Custom Browser Steps

If you want to create your own custom step utilizing a headless browser, this extension provides the abstract BrowserBaseStep class, which you can extend for this purpose.

use Crwlr\CrawlerExtBrowser\Steps\BrowserBaseStep;

class Click extends BrowserBaseStep
{
    protected function invoke(mixed $input): Generator
    {
        $this->_switchLoaderBefore();

        // Load the input URI, using the loader.
        $response = $this->loader->load($input);

        if ($response) {
            // If loading was successful, get the opened page from the browser...
            $page = $this->loader->browser()->getOpenPage();

            // ...find an element matching the CSS selector a#foo and click it...
            $page->mouse()->find('a#foo')->click();

            // ...and after that, get the HTML of the page.
            yield $page->getHtml();
        }

        $this->_switchLoaderAfterwards();
    }
}

The _switchLoaderBefore() method ensures that the loader uses the headless browser in this step. If it was previously configured to use the (guzzle) HTTP client, it switches back to this configuration when the _switchLoaderAfterwards() method is called.

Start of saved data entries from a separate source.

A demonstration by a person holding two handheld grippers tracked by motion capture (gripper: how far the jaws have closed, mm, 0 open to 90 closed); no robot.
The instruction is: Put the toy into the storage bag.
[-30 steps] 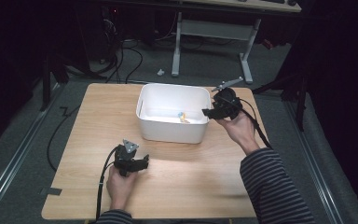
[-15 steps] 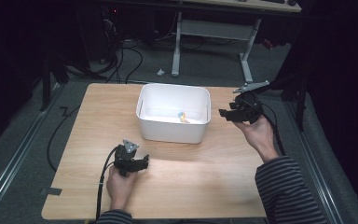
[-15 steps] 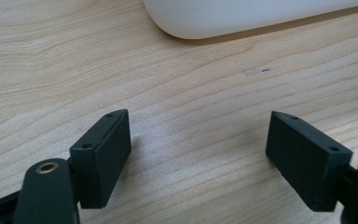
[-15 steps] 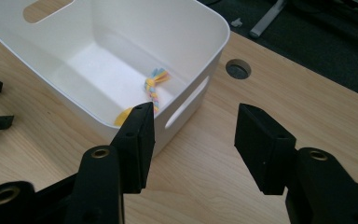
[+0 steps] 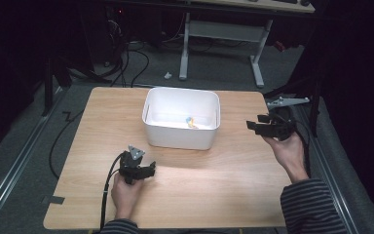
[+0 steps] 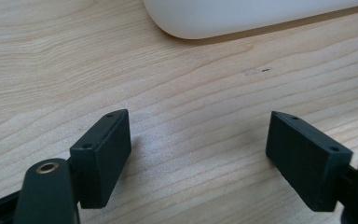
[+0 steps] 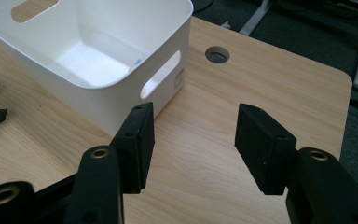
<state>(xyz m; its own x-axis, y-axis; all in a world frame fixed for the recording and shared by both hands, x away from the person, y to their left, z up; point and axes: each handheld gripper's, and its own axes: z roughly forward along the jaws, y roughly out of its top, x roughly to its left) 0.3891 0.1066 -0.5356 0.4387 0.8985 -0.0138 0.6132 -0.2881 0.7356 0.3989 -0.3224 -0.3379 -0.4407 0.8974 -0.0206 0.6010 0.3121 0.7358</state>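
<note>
A white plastic bin [image 5: 180, 139] stands in the middle of the wooden table [image 5: 224, 170], with a small yellow and blue object [image 5: 191, 122] on its floor. My right gripper [image 5: 252, 123] hovers near the table's right edge, jaws pointing left at the bin and apart from it. In the right gripper view, my right gripper [image 7: 193, 116] is open with bare wood between the jaws, and the bin [image 7: 98, 102] lies ahead to the left. My left gripper [image 5: 151, 169] rests on the table in front of the bin. In the left gripper view, my left gripper [image 6: 198, 121] is open and holds nothing.
A round cable hole [image 7: 216, 54] sits in the table beyond the bin's handle slot. The bin's rounded corner [image 6: 242, 18] lies just ahead of the left jaws. Cables and a desk frame [image 5: 224, 44] stand on the floor behind the table.
My right gripper has drawn away from the bin's right rim to the right, toward the table's edge, jaws still open. The left gripper has stayed put.
</note>
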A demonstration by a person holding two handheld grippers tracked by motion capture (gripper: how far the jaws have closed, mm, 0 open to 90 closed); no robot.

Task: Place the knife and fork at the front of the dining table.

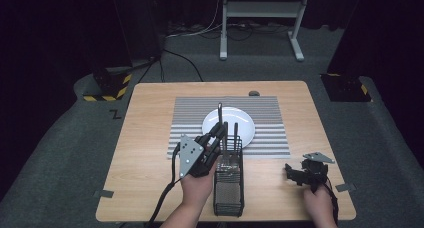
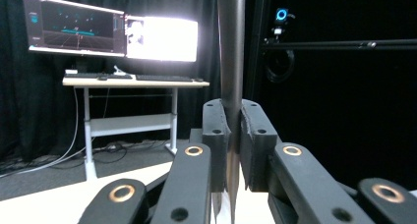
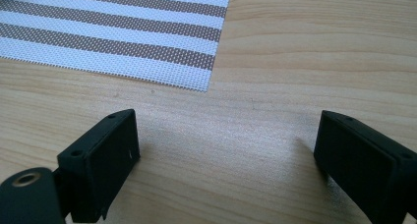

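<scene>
Two grippers: we see both in the high view, one in each of the person's hands at the near edge of the wooden table.
Right gripper: at about four o'clock on the table, low over bare wood; in the right gripper view we see its jaws standing wide apart with nothing between them.
Left gripper: just left of table centre, about seven o'clock from the plate; its jaws are clamped tight on a dark utensil handle.
Utensil handle: in the left gripper view we see it upright, a smooth dark shaft pinched between the two pads and rising past the top of the frame; what kind of utensil it is we cannot tell.
Wire cutlery basket: a black mesh caddy at six o'clock on the table, right beside the left hand; another dark handle stands up from its far end.
Striped placemat: grey and white, beyond the basket at the table's centre.
White plate: on the placemat, at twelve o'clock from the basket.
Small dark object: at the table's far edge, twelve o'clock, too small for us to name.
</scene>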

Through the browser helper, accessible via the loader ($this->loader->browser()), you can interact with a loaded page. The getOpenPage() method returns a HeadlessChromium\Page object. To see what you can do with it, check out the chrome-php readme.

If you don't want to start by using the loader, to load a page, you are free to directly use the chrome-php library within the Step's invoke() method. In this case, you also don't need to extend the BrowserBaseStep class.